Il sacerdote che lascerà la cattedrale parla di «normali e salutari cambiamenti»

AVEZZANO. Parla di «normali e salutari cambiamenti». E, ancora, di dimissioni «libere e volontarie, certo non immotivate». Così don Claide Berardi, parroco della cattedrale di San Bartolomeo di Avezzano, ha motivato la sua volontà di lasciare la parrocchia. Lo ha fatto attraverso i social. Senza aggiungere null’altro e lasciando un velo di mistero attorno alle motivazioni che lo hanno spinto a lasciare. Guida della chiesa simbolo della città di Avezzano da nove anni, don Claide, originario di Villa San Sebastiano, frazione di Tagliacozzo, e docente di religione al Liceo classico “Alessandro Torlonia” da oltre 20 anni, ha deciso di rassegnare le proprie dimissioni riconsegnando di fatto la cattedrale nelle mani del vescovo della diocesi dei Marsi, monsignor Giovanni Massaro.

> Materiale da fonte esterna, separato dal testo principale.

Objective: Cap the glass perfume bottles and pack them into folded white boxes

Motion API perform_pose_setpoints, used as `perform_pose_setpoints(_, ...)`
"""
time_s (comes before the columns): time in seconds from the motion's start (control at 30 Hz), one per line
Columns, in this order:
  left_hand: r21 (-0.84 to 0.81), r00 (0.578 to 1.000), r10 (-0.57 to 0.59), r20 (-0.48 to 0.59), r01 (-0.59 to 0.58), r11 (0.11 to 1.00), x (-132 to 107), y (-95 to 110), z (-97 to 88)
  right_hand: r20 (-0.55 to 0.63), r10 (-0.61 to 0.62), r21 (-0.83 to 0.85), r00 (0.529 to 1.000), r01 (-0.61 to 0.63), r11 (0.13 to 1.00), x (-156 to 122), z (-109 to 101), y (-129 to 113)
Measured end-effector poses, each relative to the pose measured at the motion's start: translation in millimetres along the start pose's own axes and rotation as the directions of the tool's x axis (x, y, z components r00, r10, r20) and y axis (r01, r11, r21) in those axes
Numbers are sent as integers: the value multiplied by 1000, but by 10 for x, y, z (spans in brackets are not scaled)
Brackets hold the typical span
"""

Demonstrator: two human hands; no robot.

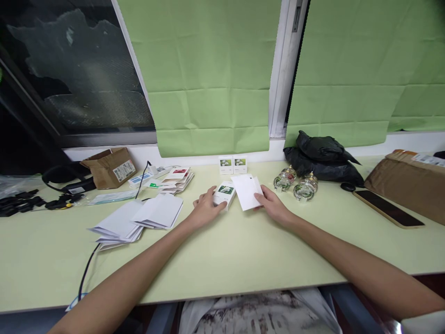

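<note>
My left hand rests on the pale green table, its fingers closed round a small white box with a flower picture on top. My right hand pinches a white flat card or folded carton just right of that box, lifted slightly off the table. Two more small white boxes with the same picture stand upright against the wall behind. Two clear glass bottles lie to the right of my right hand.
A fan of white flat cartons lies at the left, with printed cards behind. A brown paper bag, black headset, cable, black plastic bag, phone and cardboard parcel ring the table.
</note>
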State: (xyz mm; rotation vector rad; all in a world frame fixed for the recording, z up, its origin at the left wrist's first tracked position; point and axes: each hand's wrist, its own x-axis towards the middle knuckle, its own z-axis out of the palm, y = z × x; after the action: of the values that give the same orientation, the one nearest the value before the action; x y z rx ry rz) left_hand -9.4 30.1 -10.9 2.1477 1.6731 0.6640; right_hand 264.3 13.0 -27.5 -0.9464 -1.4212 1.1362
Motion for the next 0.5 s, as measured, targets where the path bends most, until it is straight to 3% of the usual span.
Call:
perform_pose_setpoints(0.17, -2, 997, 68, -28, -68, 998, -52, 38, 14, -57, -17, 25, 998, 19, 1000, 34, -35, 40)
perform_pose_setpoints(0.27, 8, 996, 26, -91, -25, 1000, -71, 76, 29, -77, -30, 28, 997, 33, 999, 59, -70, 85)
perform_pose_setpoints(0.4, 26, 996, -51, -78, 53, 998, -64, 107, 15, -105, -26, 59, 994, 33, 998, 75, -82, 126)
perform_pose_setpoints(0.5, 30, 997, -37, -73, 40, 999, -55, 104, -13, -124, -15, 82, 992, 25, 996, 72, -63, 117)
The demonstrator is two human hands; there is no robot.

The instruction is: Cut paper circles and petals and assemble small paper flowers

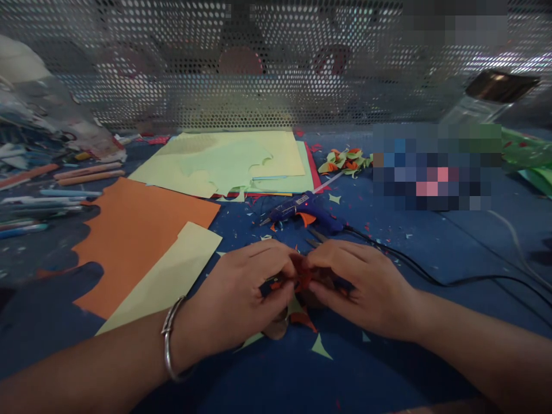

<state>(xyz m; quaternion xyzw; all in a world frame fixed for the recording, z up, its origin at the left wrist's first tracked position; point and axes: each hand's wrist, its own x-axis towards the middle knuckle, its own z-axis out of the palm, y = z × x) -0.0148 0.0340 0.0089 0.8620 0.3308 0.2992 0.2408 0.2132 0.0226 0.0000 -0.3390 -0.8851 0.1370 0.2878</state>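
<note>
My left hand (241, 290) and my right hand (360, 284) meet low in the middle of the view, over a blue cloth-covered table (388, 368). Both have their fingers pinched together on a small red-orange paper piece (302, 279), most of which is hidden between the fingertips. A metal bangle (169, 339) sits on my left wrist. Just beyond my fingers lies a blue glue gun (302, 210) with a red light, its black cord (431, 279) running off to the right. Paper scraps (319, 347) lie under and around my hands.
Orange paper (138, 230) and pale yellow paper (172, 276) lie at left, light green sheets (233, 161) further back. Pens and pencils (52, 195) are scattered far left. Folded green-orange paper pieces (345, 161) sit mid-back. A perforated metal screen (276, 69) closes the back. A jar (487, 98) stands back right.
</note>
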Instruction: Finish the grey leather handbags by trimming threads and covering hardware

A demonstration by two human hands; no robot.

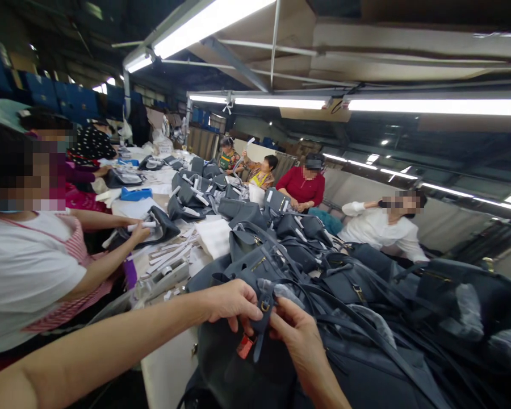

In questi anni don Claide, che in passato ha ricoperto il ruolo di parroco a Carsoli, nella chiesa dei Santi Cosma e Damiano a Tagliacozzo e nella parrocchia di Villa San Sebastiano, si è molto impegnato per rilanciare il ruolo della cattedrale impegnandosi in prima persona per l'accensione del campanile o per dire basta al degrado e ai bivacchi del sabato sera sul sagrato del luogo sacro. Il religioso, che a gennaio scorso ha compiuto 60 anni, ha già annunciato che continuerà a occuparsi della formazione dei giovani al Classico e a celebrare quotidianamente la messa. In tanti ieri hanno lasciato un messaggio sulla bacheca Facebook di don Claide chiedendogli di «ripensarci» e di «continuare a guidare la cattedrale». Se le sue dimissioni saranno irrevocabili, il vescovo Massaro dovrà subito rivedere la geografia del presbiterio e assegnare la chiesa di San Bartolomeo nella mani di un altro sacerdote. (e.b.)